To catch a thief

October 2014

Set a thief to catch a thief, it is said, because he’ll know the tricks.  It works; that’s why other professional magicians were unimpressed by Uri Geller’s spoon bending efforts, and why computer security companies employ people who have dabbled in the black art of “hacking”, as breaking into computers from afar is known.

It’s very hard for the police to stay on top of cybercrime, but the latest efforts of the FBI in America worry me, because they use exactly the same methods the criminals use.  This raises new ethical issues we have just not had to think about before.

The FBI has been using a technique that cyber-criminals call “drive by hacking”.  This involves surreptitiously infiltrating a popular website, and inserting “malware” into the computers of everyone who visits the website. 

This goes on until the website managers spot it (usually pretty quickly) and put a stop to it, but on a site that is receiving millions of hits a day (like the BBC), much damage can be done in the meantime.  Malware is a very small programme that can look around your computer, report back what it finds and cause no end of trouble.  It can even be designed to vanish once it has reported to its masters, so you would never even know it’s been there. 

The FBI has been using exactly the same technique to discover who visits the nastiest websites, like child pornography and worse.  By using malware, the FBI has been identifying the people who use the sites (wherever they are in the world), and has started prosecuting them. 

In a sense, this is not new; the forces of law and order have been using computer hacking for years to look into an identified malefactor’s computers; this is akin to tapping a telephone line, and is subject to the same sort of controls.  The worrying aspect of this new, bulk hacking method is that it is indiscriminate, and more like rounding up a huge random crowd than picking off an individual suspect. 

It gets worse:  the American Justice Department is applying to get the rules about search warrants changed so that they include the rights to conduct remote, clandestine searches of computers that visit a website and to copy the information found on them; neither website nor computer need be in the USA.  Maybe I’m over sensitive, but this seems to be perilously close to some of the least attractive aspects of cold war style secret police work. 

Do the ends justify the means?  It’s not that I want to protect child molesters or terrorists (although even they have rights), but it’s a fact that if you give a government an inch, sure as eggs is eggs, it will take a mile.  If they claim it will only be used for “security” purposes, don’t believe it.  It will be all too easy to start collecting lists of people who visit sites that disagree with the government of the day, for example.

Searching specific computers linked to a criminal suspect is one thing, but putting some government software into every computer that visits a particular site, irrespective of the county it comes from, and which then reports back on that person’s location and online activity, is quite another. 
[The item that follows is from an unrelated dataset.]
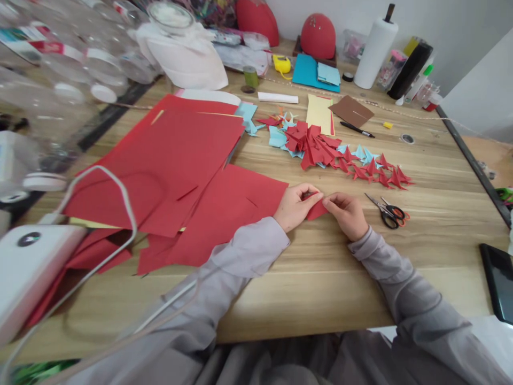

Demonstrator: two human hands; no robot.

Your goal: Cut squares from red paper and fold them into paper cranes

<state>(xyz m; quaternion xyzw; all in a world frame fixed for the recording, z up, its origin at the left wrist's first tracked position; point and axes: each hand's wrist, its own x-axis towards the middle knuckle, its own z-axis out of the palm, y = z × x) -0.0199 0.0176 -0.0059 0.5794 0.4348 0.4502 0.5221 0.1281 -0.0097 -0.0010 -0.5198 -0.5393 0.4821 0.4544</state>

The ethics of this have not been thought through and tested, and until they are, the authorities will drive their coaches and horses through the loophole.

How can we defend ourselves?  Good housekeeping is the best method.  Make sure that you use up to date browsers; use anti-malware programmes regularly (I list some free ones here). 

Most importantly, develop the habit, boring as it may be, of changing your passwords regularly, especially to your bank and other money related websites.